Wednesday, July 25, 2012
Criticizing the FSA
The FSA might well extend its accomplishments through informed, constructive criticism, but it's all too easy to underestimate the difficulty of providing any such thing.
Some Syrian activists on twitter reproach the FSA every time it withdraws from an area. "They should have been better prepared." I have even seen people pointing to instances when the FSA "should have used an IED", "missed an opportunity." To these specific criticisms are added general complaints about disunity, lack of organization, bad 'command and control', and so on. This is demoralizing, and can't help: presumably no one supposes that these criticisms will actually affect the operations of the FSA.
The complaints also are at odds with military history, for several reasons.
First, lack of unity isn't disunity.

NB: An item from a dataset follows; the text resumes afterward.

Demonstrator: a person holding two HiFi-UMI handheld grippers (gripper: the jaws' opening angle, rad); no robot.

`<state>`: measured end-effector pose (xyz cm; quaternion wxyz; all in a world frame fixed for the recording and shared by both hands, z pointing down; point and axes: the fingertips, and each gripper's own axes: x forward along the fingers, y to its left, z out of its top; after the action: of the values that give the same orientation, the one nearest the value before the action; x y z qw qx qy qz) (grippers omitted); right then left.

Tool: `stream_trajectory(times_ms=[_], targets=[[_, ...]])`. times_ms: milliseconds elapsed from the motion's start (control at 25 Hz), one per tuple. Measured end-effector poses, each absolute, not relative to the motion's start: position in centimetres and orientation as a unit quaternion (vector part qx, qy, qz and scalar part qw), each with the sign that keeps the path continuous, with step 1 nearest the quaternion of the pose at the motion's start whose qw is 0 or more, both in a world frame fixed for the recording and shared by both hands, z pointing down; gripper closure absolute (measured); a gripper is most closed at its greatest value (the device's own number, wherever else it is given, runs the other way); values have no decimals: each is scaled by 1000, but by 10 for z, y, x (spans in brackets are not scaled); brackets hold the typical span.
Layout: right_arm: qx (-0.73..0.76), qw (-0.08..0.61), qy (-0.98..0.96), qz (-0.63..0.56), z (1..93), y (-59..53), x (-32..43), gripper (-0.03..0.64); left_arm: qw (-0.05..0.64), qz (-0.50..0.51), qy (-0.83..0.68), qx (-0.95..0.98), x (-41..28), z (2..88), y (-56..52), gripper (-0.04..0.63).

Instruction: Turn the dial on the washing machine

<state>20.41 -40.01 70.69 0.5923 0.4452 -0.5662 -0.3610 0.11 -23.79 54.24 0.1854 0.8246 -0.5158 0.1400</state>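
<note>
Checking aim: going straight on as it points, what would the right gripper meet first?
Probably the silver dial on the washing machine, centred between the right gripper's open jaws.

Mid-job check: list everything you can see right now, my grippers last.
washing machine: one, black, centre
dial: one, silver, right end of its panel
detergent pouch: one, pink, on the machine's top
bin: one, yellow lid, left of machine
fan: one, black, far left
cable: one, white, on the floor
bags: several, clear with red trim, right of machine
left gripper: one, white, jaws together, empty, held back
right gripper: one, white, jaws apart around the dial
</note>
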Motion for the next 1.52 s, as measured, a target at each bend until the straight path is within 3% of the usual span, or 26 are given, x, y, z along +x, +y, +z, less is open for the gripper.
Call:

Disunity is normally a bad thing and in some cases it can lead to active conflict, as it did in Libya. Lack of unity, in the face of a powerful enemy with extensive intelligence resources, can be an asset: in fact it is common practice in resistance movements. I have no idea whether lack of unity is a bad thing for the FSA, but one should not jump to conclusions.
Second, withdrawals, even unplanned, are not necessarily worthy of complaint. Even set-piece wars are terribly complex and confusing, as any history of the Russian front in World War II will confirm. The Syrian war is far more complex, and strategic predictions well-nigh impossible. (The incredibly courageous journalist, Austin Tice, deeply embedded with the FSA, has emphasized the confusion.) No doubt some FSA offensives that end in withdrawals are worthy of criticism, but we have no idea which ones. Others may be part of a well-conceived strategy; others, entirely understandable mistakes. I find it very odd that anyone not in command of a full view of FSA operations - in short, anyone - should think themselves in a position to pronounce on the wisdom of those operations.
Third, it would be unprecedented in modern warfare if no individual or unit of the FSA committed atrocities. It may be salutary to condemn them, but it would absurd to suppose that the FSA is, on the whole and so far as we know, very scrupulous by military standards.
Fourth, the FSA is accused of endangering civilians. It was the régime that endangered civilians when it fired and even unleashed artillery on peaceful demonstrations; the FSA was formed in part to protect the demonstrators. By now, it is far from clear that the FSA has any choice but to put civilians at grave risk, or that this is worse than the alternative. The FSA cannot avoid endangering civilians except by never entering any town, city, or village, in other words by resigning itself to utter insignificance and eventual extinction. Besides, civilians have been in mortal and unavoidable danger since before the formation of the FSA. No one imagines that the régime, given a free hand, would do anything but engage in an orgy of unbridled savagery. This repression would doubtless last for months, even years, and of course any possibility of a decent existence for most Syrians would become unimaginable. So the idea that there is something criminal in the FSA's endangering civilians is untenable.
In short, a qualified military expert in possession of full information about the operations of the FSA might be entitled to criticize their operations. It's not clear that such a person exists.